On my second internship program, I got a chance to join GO-JEK’s internship program, that called GO-SQUADS. I think this internship program will same with other internship program that what I knew. The internship program that I had knew before is at the first day you will given the project description, assign the buddy, and introduce the team that you will work with.
But here I face different thing. At the first week, I join the mini coding bootcamp, there is no project assignment yet. At the mini bootcamp, I learn a lot of best practicing TDD as well. I also must follow the NON-NEGOTIABLE CODE RULES. If I brake the one of the rules, somehow I can find my code anymore, and it happen so often to me. So, here what I got from the bootcamp.
1. Keep it simple and stupid
When I given a problem statement, I need to figure out what classes, methods, and attributes should I create to solve the problem. After that, I create the method, auto generate the code that can be, implement the method, run the code, and done. Simple right?
But did you know? The solution that I created is complex. I create all the stuff by my instinct and actually I didn’t really need all of them to solve the problems. From this I learn the most important point is to fulfil the specification. Even my code is not good enough I can refactor it later.
2. Never love your code
The NON-NEGOTIABLE CODE RULES are my guideline whenever I write my code on the bootcamp. Even my code is good enough and have a comprehensive unit test, but if I brake one of the rules I should delete my code (rm -rf). I got twice rm -rf tragedy right before I start my code review.
From this tragedy, my code is not important thing. I had learn that following the rules is the most important things because I can create better code when I follow the rules. For example, one of the rules is comments or unused code should never be committed. So it’s better to create a good code that can explain itself rather than add comment to my code. When I refactor my code later I didn’t need to update my comments.

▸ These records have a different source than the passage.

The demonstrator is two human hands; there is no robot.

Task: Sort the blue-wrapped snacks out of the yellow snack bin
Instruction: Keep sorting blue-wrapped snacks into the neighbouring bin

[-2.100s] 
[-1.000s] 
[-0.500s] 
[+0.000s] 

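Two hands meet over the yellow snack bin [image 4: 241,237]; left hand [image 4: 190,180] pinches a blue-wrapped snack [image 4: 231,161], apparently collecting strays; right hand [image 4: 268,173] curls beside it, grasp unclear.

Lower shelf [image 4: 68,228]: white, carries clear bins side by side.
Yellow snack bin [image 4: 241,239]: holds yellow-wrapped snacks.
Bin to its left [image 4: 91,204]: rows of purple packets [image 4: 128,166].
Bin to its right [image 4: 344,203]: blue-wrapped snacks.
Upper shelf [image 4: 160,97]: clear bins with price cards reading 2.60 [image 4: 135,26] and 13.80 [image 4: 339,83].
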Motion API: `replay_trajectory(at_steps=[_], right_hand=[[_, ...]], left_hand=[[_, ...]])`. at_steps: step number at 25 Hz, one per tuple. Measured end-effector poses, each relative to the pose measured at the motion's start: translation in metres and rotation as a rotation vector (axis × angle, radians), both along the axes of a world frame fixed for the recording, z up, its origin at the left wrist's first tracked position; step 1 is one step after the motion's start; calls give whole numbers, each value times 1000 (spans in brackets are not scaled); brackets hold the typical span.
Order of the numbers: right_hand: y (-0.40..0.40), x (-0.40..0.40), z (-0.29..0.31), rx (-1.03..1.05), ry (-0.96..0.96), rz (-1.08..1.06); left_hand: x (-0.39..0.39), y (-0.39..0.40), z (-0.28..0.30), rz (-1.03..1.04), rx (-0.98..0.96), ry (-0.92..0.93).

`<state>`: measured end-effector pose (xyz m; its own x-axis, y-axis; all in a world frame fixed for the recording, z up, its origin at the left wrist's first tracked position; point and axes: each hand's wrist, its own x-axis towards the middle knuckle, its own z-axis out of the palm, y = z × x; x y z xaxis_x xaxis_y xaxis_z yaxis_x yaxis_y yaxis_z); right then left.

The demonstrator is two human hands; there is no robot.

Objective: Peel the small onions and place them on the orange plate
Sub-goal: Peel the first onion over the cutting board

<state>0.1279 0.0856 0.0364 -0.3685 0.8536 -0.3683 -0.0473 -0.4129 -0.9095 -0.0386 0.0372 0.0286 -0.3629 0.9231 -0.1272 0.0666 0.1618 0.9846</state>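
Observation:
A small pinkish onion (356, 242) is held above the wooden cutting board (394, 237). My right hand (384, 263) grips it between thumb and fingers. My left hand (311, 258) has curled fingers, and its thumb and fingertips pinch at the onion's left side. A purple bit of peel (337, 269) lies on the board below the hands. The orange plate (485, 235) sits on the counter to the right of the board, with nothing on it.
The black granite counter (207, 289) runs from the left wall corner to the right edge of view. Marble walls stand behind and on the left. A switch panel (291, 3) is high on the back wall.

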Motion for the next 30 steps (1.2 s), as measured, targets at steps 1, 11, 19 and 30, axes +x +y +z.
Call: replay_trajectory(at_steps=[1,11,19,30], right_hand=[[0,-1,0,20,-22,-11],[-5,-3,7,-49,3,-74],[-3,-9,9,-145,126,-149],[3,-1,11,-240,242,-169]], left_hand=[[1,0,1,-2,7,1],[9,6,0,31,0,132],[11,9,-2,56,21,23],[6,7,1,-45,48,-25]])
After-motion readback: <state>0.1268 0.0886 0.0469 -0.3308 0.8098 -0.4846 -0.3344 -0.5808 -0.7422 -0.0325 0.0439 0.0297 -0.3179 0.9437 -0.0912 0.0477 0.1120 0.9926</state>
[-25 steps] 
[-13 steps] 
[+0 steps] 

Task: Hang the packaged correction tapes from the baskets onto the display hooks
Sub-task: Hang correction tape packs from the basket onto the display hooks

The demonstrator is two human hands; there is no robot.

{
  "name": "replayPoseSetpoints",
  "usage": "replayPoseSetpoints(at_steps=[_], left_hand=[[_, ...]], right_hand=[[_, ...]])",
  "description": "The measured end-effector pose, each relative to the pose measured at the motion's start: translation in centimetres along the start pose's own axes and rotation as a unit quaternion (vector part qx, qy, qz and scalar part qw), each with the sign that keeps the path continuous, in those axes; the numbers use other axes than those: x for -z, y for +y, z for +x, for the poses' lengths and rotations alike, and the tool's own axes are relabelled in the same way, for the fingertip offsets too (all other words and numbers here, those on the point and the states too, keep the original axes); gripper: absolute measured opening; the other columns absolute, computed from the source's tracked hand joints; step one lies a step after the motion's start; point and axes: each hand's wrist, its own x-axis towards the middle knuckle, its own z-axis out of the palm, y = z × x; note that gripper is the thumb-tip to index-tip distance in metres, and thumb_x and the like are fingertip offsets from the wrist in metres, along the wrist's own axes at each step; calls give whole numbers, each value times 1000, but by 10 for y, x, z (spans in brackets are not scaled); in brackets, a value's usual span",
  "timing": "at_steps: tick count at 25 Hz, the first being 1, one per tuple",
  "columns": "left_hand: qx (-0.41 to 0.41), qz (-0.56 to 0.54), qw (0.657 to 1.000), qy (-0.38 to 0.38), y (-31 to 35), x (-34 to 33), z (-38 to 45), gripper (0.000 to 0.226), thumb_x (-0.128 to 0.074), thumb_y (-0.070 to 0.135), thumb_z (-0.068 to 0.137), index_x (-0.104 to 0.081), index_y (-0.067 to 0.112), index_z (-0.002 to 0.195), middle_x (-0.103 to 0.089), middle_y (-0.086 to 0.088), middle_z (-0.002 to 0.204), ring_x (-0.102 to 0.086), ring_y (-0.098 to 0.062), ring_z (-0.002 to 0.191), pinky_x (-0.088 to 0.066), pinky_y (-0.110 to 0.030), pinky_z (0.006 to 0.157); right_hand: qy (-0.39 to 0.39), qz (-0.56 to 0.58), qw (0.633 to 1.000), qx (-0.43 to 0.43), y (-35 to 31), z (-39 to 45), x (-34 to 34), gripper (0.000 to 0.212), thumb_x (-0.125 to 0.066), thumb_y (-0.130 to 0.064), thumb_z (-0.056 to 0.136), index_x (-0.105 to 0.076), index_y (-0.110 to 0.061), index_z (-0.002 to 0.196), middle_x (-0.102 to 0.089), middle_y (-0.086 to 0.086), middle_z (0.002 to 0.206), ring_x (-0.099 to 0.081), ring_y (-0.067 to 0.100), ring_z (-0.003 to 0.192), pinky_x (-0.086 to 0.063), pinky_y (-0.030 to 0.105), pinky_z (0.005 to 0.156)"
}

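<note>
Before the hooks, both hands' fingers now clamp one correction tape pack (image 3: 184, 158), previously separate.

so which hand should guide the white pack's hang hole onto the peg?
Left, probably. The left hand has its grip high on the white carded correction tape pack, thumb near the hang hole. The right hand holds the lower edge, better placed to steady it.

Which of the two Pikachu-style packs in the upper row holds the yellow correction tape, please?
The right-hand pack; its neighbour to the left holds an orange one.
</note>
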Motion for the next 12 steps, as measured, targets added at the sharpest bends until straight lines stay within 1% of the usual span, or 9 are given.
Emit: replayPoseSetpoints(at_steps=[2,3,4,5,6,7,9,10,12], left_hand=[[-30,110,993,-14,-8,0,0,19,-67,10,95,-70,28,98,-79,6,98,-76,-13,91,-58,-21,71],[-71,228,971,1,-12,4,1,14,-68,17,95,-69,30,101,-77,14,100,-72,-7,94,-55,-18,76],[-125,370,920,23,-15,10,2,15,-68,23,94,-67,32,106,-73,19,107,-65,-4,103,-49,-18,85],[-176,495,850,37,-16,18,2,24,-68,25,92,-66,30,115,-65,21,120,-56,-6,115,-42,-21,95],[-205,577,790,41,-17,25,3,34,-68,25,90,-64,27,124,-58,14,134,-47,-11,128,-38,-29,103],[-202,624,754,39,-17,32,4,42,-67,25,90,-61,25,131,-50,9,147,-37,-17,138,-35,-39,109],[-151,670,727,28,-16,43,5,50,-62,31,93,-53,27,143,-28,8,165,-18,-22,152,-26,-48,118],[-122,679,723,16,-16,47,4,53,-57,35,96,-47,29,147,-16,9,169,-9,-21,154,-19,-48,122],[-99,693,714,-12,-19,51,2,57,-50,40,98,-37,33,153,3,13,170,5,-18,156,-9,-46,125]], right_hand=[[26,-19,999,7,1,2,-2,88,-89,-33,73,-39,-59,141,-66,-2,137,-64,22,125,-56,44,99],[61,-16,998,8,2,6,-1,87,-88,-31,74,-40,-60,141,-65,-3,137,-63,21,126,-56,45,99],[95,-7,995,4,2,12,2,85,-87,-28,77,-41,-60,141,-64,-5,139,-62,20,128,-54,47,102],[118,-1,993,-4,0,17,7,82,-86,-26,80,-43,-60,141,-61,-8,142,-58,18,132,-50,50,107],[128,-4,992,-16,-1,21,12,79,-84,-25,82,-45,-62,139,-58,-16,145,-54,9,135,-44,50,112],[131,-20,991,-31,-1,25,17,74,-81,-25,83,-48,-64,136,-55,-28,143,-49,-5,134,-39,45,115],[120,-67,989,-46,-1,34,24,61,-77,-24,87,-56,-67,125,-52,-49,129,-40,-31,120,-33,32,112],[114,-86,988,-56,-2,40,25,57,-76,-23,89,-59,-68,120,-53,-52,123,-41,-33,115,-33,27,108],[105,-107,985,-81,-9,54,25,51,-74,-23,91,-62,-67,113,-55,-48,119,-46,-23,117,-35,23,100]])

3. Commit message is my documentation
Every time I will start my code review, the first thing I need to show is my commit messages. Before I show my code, everyone should understand how it developed. So, if my commit messages not easy enough to understand, the reviewer cannot image how it was. That is why every commit message should express intent. It means the commit messages should related and express the code changes.
Creating good commit message is important thing to do even it not listed on the NON-NEGOTIABLE CODE RULES. I image when my team cannot understand what the changes I did and should contact me to ask it. I will wasting time when my team ask me every time I do commit. Even though the commit message is getting longer, it’s okay as long as it clear.
Can you see the similarity from each point that I explain above? The similarity is all of them are BASIC. I didn’t need to learn about algorithms, design pattern, implement SOLID principle, and others to follow the rules. It is very easy to follow and the result will better.
So, from the bootcamp, I feel the coaches guide me back to basic, to learn what I didn’t learn on collage. Being comfortable with the basic one will lead me to create an awesome one. Hopefully, GO-JEK will make another mini coding bootcamp so others students out there can join it. Maybe mini coding bootcamp to learn specific things like learn Go Lang, System Design, Microservices Architecture, and others technologies.